## [AIM OF THE EXERCISE]
From the entries below, please output exactly the lines starting at the one containing "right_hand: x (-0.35" and ending at the one containing "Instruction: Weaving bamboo", both included.

## [EXTRACTED RECORDS]
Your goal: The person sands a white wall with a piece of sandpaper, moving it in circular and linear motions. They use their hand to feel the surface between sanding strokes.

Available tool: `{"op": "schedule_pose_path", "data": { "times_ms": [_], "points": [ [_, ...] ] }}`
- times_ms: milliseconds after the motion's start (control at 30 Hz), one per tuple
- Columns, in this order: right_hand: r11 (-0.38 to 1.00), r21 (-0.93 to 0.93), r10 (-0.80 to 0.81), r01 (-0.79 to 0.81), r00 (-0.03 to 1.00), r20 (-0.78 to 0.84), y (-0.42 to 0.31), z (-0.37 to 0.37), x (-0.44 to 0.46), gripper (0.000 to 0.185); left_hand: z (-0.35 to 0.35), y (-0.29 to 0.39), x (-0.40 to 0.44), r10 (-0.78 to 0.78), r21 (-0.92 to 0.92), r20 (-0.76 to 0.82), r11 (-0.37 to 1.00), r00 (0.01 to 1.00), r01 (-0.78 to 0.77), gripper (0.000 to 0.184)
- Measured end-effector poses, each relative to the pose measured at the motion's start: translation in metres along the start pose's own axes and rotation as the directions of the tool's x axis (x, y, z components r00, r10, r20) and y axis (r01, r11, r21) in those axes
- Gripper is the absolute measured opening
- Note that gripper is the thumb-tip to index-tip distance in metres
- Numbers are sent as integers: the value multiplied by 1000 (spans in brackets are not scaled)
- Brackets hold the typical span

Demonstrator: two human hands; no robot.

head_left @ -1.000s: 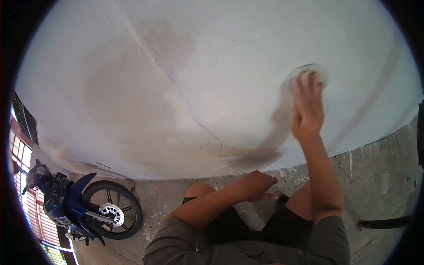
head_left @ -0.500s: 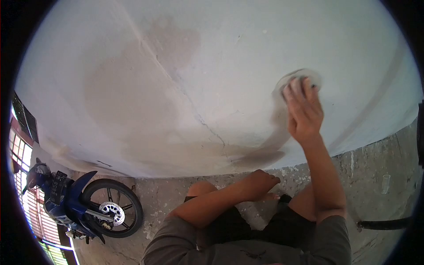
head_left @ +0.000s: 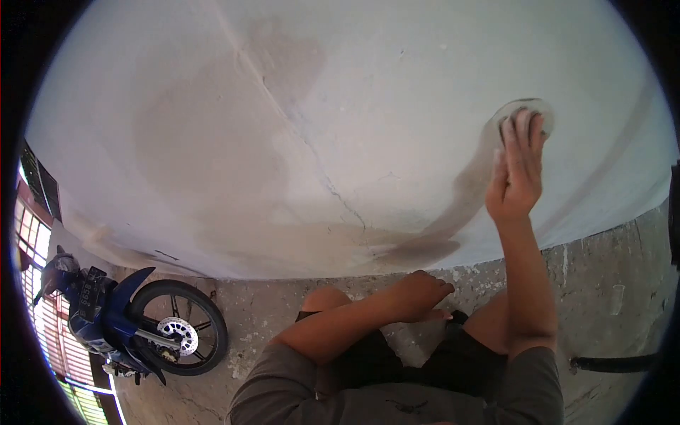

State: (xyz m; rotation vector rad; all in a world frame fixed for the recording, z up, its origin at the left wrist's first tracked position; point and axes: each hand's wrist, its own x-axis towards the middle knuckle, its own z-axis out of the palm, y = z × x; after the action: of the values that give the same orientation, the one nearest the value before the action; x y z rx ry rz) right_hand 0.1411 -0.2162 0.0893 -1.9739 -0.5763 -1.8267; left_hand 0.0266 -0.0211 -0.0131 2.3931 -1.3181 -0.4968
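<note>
My right hand (head_left: 520,166) presses a round, pale grey pad (head_left: 547,117) flat against the white wall (head_left: 397,127). Its fingers lie over the pad, and a dark bit shows beside the fingertips. What exactly the pad is, I cannot make out. From its lower left a darker, damp-looking streak (head_left: 453,219) curves down the wall. My left hand (head_left: 421,296) hangs loosely near my knees, thumb apart from the bent fingers, with nothing seen in it.
A thin crack (head_left: 329,185) runs diagonally down the wall among larger darkened patches (head_left: 205,142). On the left stands a blue motorcycle (head_left: 106,312) with its front wheel near the wall. A black tube-like object (head_left: 613,363) lies on the rough concrete floor (head_left: 276,297) at right.
My right hand has slid the pad right and slightly up along the wall. The dark streak now reaches further up behind it. My left hand stays almost in place.
</note>
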Motion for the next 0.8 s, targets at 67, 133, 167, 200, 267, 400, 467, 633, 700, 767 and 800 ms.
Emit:
{"op": "schedule_pose_path", "data": {
  "times_ms": [67,133,167,200,267,400,467,633,700,767,800],
  "points": [
    [1000,2,2,-2,999,38,-16,1,-14,38,-1,0,1,-13,13,35,1000,999,13,60],
    [982,91,-184,167,956,230,-26,1,-23,35,0,-2,1,5,4,27,1000,1000,-5,59],
    [975,72,-223,212,946,235,-22,-1,-19,33,0,-1,1,6,5,29,1000,1000,-6,59],
    [974,74,-225,213,946,235,-15,-4,-12,33,-4,2,0,8,0,16,1000,1000,-8,58],
    [989,-5,-144,148,971,189,-1,-9,2,32,-2,1,-1,2,-9,-4,1000,1000,-2,58],
    [992,-67,-98,109,983,156,-9,1,-13,35,3,1,1,35,-12,-16,999,999,-35,57],
    [987,14,-161,161,967,198,-14,2,-21,35,-1,4,3,6,1,62,1000,998,-6,57],
    [990,-12,-139,141,987,86,13,0,-1,35,6,2,2,77,-27,-43,997,996,-78,57],
    [998,-30,-57,56,998,-22,11,2,-7,35,4,2,2,57,-17,-18,998,998,-57,57],
    [995,7,-104,104,988,112,-6,0,-23,35,1,3,3,42,-2,15,999,999,-42,57],
    [988,52,-152,143,959,239,-13,-1,-26,36,0,3,4,29,1,39,1000,999,-29,57]
  ]
}}
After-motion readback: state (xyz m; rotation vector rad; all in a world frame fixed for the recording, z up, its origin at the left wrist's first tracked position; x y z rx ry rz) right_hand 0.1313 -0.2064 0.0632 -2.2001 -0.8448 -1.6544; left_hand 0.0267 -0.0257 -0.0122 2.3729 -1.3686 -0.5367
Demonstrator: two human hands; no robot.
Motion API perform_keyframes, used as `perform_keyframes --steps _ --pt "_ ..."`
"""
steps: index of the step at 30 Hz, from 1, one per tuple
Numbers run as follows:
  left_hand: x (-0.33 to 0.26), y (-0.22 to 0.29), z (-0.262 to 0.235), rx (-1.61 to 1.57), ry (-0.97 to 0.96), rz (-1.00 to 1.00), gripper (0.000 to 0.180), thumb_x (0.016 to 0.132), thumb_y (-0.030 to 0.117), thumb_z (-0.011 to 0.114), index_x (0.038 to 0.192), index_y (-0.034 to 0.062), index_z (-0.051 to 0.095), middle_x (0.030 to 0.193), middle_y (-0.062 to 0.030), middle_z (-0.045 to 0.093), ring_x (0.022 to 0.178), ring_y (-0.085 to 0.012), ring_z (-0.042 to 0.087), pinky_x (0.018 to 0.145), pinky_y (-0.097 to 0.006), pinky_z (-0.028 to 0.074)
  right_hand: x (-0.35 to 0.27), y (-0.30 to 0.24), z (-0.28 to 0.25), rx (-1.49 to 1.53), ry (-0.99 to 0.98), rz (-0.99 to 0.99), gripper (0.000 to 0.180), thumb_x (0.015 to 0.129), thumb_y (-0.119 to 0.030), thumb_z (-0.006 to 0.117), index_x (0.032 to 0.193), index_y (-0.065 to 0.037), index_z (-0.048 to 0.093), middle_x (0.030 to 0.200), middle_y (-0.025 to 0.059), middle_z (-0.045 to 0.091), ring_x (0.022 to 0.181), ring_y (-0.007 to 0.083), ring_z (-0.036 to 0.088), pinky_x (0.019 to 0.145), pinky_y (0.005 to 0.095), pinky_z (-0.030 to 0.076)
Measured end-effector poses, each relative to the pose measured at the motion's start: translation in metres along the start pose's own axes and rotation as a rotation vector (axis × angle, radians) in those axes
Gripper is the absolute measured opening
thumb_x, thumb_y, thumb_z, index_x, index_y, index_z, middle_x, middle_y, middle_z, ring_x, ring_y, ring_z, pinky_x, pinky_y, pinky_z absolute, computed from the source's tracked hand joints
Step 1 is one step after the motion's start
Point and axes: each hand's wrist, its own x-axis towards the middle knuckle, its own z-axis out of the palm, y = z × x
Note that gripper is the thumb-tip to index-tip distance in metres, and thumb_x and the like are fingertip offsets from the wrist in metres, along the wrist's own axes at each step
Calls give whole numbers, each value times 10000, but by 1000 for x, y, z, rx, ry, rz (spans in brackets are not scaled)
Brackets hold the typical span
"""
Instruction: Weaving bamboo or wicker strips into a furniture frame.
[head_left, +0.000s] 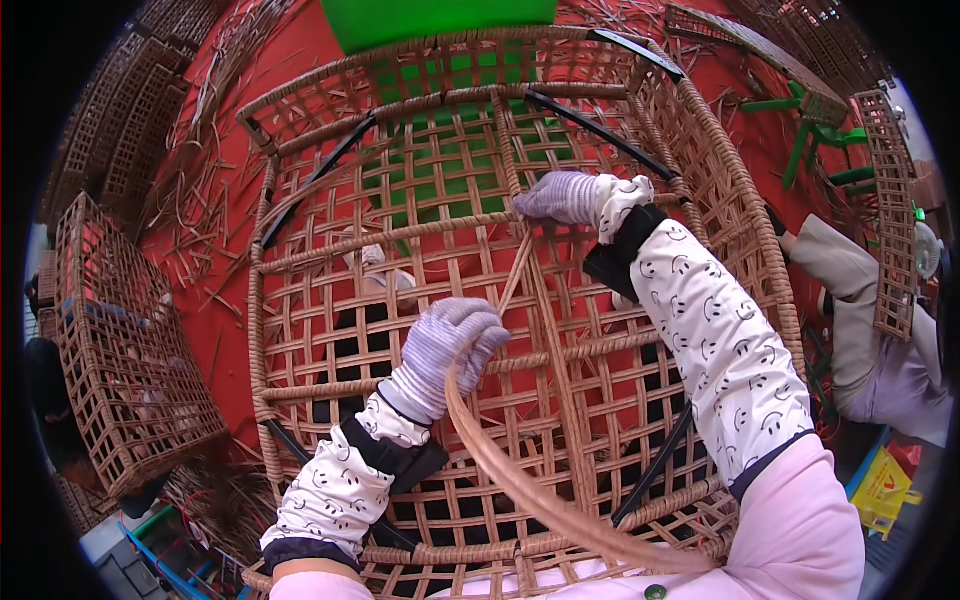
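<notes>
Two gloved hands work a wicker frame [560, 400] — left hand [455, 340] closed around a cane strip [530, 490], right hand [562, 197] pinching the lattice.

The left hand [452, 345] in its knit glove hides the upper end of the rattan strip [540, 495], whose lower end runs behind the pink sleeve [800, 530]. The green stool [440, 18] is cut off by the top edge. A person [880, 340] at the right shows only partly, behind a woven panel [893, 210].
</notes>
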Motion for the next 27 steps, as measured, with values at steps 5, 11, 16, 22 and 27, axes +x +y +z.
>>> perform_keyframes --steps 5,11,16,22,27 --pt "-15 -26 -5 120 -26 -59 92 740 133 564 741 42 552 764 -95 553 745 -269 538 667 -348 437 -4 -5 8 -91 99 -18 368 775 -380 411 866 -73 594 841 133 589 802 284 552 719 370 416" --pt "-11 -23 -7 182 -18 3 78 717 117 580 752 51 558 758 -78 552 732 -272 530 666 -356 433 -1 21 29 18 543 -213 375 752 -384 450 918 -75 581 919 147 574 861 306 535 764 358 416" --pt "-8 -16 -7 164 9 31 69 711 123 584 744 68 560 775 -69 553 741 -263 529 671 -352 428 13 -4 10 41 104 143 478 691 -486 508 811 -32 598 756 109 586 724 258 570 665 360 443" --pt "-14 -18 -7 162 19 57 68 693 115 583 743 76 562 788 -63 553 755 -255 525 685 -352 428 8 -5 15 5 143 221 431 696 -457 513 854 -65 597 798 105 594 765 253 572 680 370 439" --pt "-16 -18 -8 160 -7 75 49 690 105 578 730 81 563 788 -58 553 751 -250 526 691 -346 426 -24 29 34 479 799 -159 235 751 -263 519 806 -44 583 685 97 580 600 230 567 550 326 452"
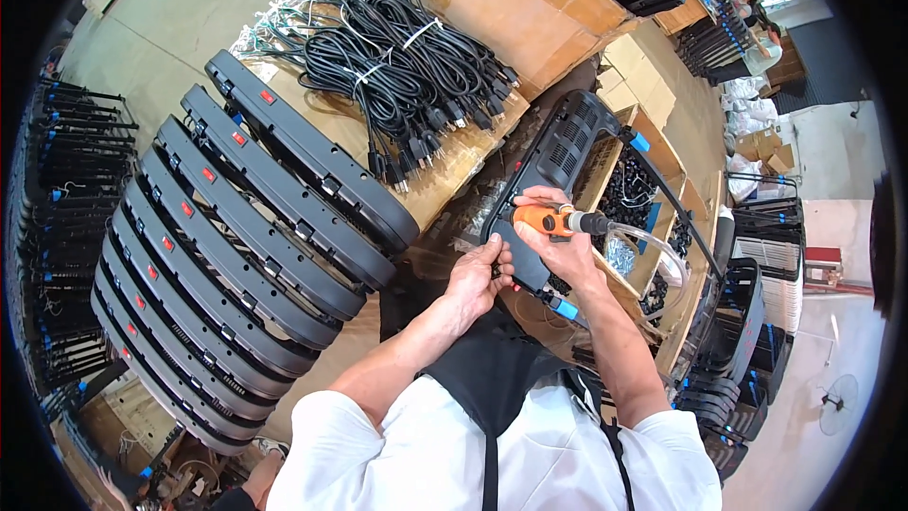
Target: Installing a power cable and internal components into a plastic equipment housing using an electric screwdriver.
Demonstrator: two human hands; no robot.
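Note:
My right hand [565, 254] is wrapped round an orange pneumatic screwdriver [540, 220], with a clear air hose [653, 238] running from its dark end fitting. The tool lies over a long black plastic housing [566, 144] with vent slots, and its tip is hidden from this view. Just left of the tool, my left hand [480, 274] is closed at the housing's near edge, thumb against curled fingers. Whatever those fingers hold, if anything, is too small to make out. A blue-ended leg piece [564, 308] sticks out near the housing's lower end.
Wooden bins [653, 270] of screws and small black parts stand to the right. Bundled black power cords [407, 66] lie on cardboard at the far left. A stack of curved black housings [236, 255] with red switches fills the left. Other people work in the background.

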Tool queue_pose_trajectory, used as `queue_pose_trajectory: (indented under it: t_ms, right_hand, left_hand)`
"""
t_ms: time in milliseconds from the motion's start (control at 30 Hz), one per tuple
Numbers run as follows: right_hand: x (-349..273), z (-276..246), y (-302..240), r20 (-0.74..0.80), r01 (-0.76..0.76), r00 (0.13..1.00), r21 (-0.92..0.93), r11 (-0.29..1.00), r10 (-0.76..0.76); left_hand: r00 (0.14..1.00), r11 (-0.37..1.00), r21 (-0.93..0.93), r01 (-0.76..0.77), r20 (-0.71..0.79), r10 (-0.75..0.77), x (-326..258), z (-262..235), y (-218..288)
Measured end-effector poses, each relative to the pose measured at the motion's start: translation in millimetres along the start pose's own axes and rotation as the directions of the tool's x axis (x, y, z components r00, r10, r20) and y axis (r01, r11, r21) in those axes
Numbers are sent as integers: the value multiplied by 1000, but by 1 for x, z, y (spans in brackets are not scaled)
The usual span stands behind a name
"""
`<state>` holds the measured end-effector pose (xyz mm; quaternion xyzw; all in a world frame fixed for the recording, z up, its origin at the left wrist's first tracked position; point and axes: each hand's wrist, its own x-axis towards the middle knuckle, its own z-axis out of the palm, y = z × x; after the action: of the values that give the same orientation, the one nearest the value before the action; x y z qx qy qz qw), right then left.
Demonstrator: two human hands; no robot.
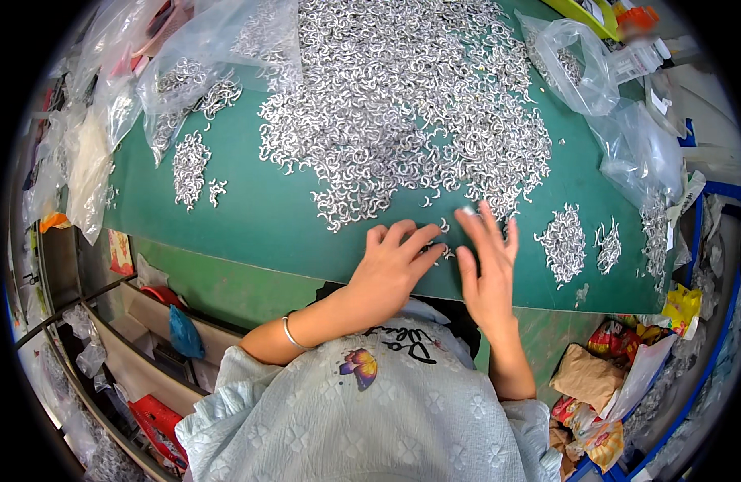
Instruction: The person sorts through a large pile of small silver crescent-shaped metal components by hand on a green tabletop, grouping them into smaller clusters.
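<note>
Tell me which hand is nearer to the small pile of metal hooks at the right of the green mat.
Right. The right hand lies just left of that small pile; the left hand is farther left, beyond the right hand.

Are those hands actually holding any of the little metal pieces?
Nothing is clearly held: left hand and right hand lie flat on the green mat, fingertips touching small curved silvery metal pieces.

Shiny silvery metal hooks (402, 104), matt green mat (250, 217), glossy clear plastic bags (579, 68), metal bangle (290, 333)
</note>
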<state>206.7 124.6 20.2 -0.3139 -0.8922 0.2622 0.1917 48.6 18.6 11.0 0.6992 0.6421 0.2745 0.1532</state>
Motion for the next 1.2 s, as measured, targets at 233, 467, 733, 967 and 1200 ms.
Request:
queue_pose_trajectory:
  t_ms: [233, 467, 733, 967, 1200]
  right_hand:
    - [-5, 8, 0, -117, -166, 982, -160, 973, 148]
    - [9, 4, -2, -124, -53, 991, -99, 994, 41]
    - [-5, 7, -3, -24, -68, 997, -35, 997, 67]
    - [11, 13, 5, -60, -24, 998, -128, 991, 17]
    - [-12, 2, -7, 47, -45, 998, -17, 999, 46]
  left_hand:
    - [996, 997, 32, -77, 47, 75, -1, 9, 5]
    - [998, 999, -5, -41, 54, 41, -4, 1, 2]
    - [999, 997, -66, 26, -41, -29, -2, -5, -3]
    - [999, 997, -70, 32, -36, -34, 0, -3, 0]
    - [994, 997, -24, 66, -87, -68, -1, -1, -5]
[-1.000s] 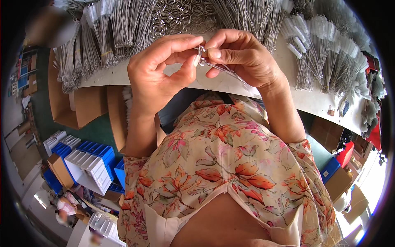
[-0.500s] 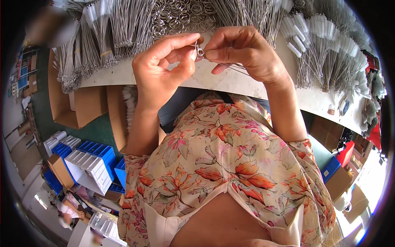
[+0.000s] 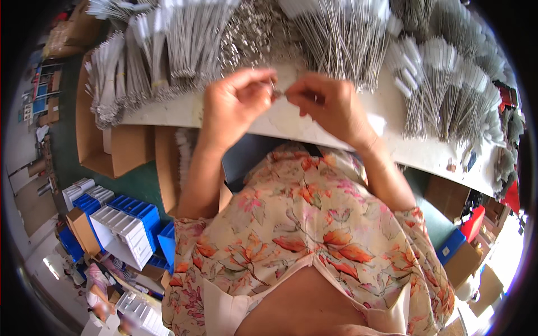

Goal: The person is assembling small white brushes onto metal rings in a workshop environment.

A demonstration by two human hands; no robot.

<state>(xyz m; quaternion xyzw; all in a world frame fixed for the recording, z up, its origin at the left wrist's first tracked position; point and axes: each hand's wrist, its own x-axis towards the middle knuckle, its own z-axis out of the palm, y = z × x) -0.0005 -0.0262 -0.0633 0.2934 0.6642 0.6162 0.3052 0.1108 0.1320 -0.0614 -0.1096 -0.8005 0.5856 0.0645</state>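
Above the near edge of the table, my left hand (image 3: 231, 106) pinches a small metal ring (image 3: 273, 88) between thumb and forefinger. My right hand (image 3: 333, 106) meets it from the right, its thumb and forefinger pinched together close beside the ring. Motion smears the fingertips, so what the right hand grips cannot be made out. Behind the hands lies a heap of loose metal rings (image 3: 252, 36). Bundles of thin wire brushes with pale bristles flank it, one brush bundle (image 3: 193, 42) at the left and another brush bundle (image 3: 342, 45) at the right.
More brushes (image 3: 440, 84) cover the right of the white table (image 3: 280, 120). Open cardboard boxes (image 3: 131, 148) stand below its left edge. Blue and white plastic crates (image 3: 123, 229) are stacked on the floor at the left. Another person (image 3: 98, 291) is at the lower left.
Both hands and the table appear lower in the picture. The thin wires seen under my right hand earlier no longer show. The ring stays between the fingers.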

## [THE ANSWER]
  right_hand: x (-0.35 to 0.27), y (-0.30 to 0.24), z (-0.28 to 0.25), rx (-1.49 to 1.53), ry (-0.99 to 0.98), rz (-0.99 to 0.99), gripper (0.000 to 0.180), thumb_x (0.015 to 0.129), thumb_y (-0.119 to 0.030), thumb_z (-0.006 to 0.117), index_x (0.032 to 0.193), index_y (-0.065 to 0.037), index_z (-0.048 to 0.093), middle_x (0.030 to 0.200), middle_y (-0.025 to 0.059), middle_z (-0.045 to 0.091), ring_x (0.022 to 0.181), ring_y (-0.007 to 0.083), ring_z (-0.036 to 0.088), pinky_x (0.019 to 0.145), pinky_y (0.005 to 0.095), pinky_z (-0.030 to 0.076)
Measured end-effector poses, each relative to the pose measured at the motion's start: translation in metres along the start pose's own axes and rotation as a rotation vector (axis × angle, radians) in those axes
Gripper is the absolute measured opening
thumb_x, thumb_y, thumb_z, index_x, index_y, index_z, middle_x, middle_y, middle_z, ring_x, ring_y, ring_z, pinky_x, pinky_y, pinky_z absolute, computed from the source's tracked hand joints
Step 1 is one step after the motion's start
Point and axes: each hand's wrist, its own x-axis towards the middle knuckle, its own z-axis out of the palm, y = z × x
Note that gripper is the thumb-tip to index-tip distance in metres, and thumb_x and the like are fingertip offsets from the wrist in metres, along the wrist's own axes at each step
Calls give whole numbers, each value times 10000, but by 1000 for x, y, z, rx, ry, rz (spans in brackets are not scaled)
Brackets hold the typical span
"""
Instruction: Weaving bamboo or wicker strips into a furniture frame.

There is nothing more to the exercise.